Exercise directions |
Give the data again exactly as it appears.

———

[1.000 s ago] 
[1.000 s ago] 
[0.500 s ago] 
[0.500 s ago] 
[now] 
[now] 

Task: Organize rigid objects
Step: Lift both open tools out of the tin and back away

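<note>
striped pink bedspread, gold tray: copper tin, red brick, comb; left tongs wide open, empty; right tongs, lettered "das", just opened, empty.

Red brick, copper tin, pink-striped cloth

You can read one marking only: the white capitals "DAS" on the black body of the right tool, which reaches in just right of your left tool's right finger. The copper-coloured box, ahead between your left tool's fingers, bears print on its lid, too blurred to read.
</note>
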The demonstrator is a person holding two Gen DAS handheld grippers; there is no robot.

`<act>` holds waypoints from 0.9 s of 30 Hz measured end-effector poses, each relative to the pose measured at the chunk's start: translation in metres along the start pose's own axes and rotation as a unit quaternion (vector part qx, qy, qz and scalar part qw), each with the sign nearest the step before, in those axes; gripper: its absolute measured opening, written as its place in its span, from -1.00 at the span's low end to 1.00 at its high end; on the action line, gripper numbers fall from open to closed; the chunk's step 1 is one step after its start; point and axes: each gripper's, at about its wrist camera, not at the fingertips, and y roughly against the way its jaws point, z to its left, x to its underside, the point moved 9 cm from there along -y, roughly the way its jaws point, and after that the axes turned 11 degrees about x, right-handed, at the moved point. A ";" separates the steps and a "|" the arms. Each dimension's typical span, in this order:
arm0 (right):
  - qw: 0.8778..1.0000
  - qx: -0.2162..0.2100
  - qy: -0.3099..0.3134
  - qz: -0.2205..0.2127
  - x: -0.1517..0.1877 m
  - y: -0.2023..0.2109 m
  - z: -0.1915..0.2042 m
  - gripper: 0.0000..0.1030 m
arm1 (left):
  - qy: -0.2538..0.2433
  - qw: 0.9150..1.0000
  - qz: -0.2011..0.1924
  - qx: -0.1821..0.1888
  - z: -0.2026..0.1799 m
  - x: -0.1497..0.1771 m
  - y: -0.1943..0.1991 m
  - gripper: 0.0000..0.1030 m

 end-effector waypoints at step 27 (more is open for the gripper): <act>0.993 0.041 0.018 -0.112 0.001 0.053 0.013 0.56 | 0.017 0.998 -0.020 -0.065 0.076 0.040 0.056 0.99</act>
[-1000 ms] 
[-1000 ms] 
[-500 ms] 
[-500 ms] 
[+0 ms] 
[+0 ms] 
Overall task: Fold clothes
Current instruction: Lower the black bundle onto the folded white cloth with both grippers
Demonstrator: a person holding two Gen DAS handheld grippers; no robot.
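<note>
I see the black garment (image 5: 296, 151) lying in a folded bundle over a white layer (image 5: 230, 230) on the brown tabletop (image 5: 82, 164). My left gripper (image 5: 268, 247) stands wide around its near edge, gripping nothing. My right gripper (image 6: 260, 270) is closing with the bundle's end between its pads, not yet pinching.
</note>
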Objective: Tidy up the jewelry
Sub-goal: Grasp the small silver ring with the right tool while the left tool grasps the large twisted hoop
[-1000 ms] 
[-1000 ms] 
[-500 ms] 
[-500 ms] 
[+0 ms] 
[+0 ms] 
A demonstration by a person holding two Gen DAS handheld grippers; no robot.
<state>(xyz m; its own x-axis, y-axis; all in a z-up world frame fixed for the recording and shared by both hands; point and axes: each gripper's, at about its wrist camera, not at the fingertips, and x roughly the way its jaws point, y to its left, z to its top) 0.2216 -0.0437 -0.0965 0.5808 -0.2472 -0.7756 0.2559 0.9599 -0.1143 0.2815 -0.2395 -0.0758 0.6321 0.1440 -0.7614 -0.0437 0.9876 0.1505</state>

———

Answer space |
[1.000 s ago] 
[1.000 s ago] 
[0.500 s ago] 
[0.500 s ago] 
[now] 
[now] 

Task: Organize rigid objects
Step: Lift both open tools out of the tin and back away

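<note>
striped pink bedspread, gold tray: copper tin, red brick, comb; left tongs wide open, empty; right tongs, lettered "das", just opened, empty.

Red brick, copper tin, pink-striped cloth

You can read one marking only: the white capitals "DAS" on the black body of the right tool, which reaches in just right of your left tool's right finger. The copper-coloured box, ahead between your left tool's fingers, bears print on its lid, too blurred to read.
</note>
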The demonstrator is a person holding two Gen DAS handheld grippers; there is no robot.

`<act>` holds waypoints from 0.9 s of 30 Hz measured end-effector poses, each relative to the pose measured at the chunk's start: translation in metres along the start pose's own axes and rotation as a unit quaternion (vector part qx, qy, qz and scalar part qw), each with the sign nearest the step before, in those axes; gripper: its absolute measured opening, written as its place in its span, from -1.00 at the span's low end to 1.00 at its high end; on the action line, gripper numbers fall from open to closed; the chunk's step 1 is one step after its start; point and axes: each gripper's, at about its wrist camera, not at the fingertips, and y roughly against the way its jaws point, z to its left, x to its underside, the point moved 9 cm from there along -y, roughly the way its jaws point, and after that the axes turned 11 degrees about x, right-handed, at the moved point. A ";" separates the steps and a "|" the arms. Each dimension's typical span, in this order:
arm0 (right):
  - qw: 0.8778..1.0000
  - qx: -0.2162..0.2100
  - qy: -0.3099..0.3134
  - qz: -0.2205..0.2127
  - x: -0.1517..0.1877 m
  - y: -0.2023..0.2109 m
  - z: -0.1915..0.2042 m
  - gripper: 0.0000..0.1030 m
arm1 (left):
  - qy: -0.2538..0.2433
  - qw: 0.9150..1.0000
  - qz: -0.2011..0.1924
  - qx: -0.1821..0.1888
  - z: -0.2026..0.1799 m
  - x: -0.1497..0.1771 m
  - y: -0.1943..0.1991 m
  - gripper: 0.0000..0.1030 m

 end-effector waypoints at step 27 (more is open for the gripper): <act>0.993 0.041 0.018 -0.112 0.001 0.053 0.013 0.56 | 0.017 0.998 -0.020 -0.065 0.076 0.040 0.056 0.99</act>
[-1000 ms] 
[-1000 ms] 
[-500 ms] 
[-500 ms] 
[+0 ms] 
[+0 ms] 
Overall task: Fold clothes
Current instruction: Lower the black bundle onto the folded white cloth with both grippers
Demonstrator: a person holding two Gen DAS handheld grippers; no robot.
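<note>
I see the black garment (image 5: 296, 151) lying in a folded bundle over a white layer (image 5: 230, 230) on the brown tabletop (image 5: 82, 164). My left gripper (image 5: 268, 247) stands wide around its near edge, gripping nothing. My right gripper (image 6: 260, 270) is closing with the bundle's end between its pads, not yet pinching.
</note>
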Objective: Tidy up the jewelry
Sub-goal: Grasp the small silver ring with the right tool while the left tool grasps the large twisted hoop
[-1000 ms] 
[-1000 ms] 
[-500 ms] 
[-500 ms] 
[+0 ms] 
[+0 ms] 
A demonstration by a person holding two Gen DAS handheld grippers; no robot.
<state>(xyz m; its own x-axis, y-axis; all in a z-up world frame fixed for the recording and shared by both hands; point and axes: each gripper's, at about its wrist camera, not at the fingertips, and x roughly the way its jaws point, y to its left, z to its top) 0.2216 -0.0437 -0.0965 0.5808 -0.2472 -0.7756 0.2559 0.9599 -0.1143 0.2815 -0.2395 -0.0758 0.6321 0.1440 -0.7614 -0.0437 0.9876 0.1505</state>

Nothing further belongs to this answer.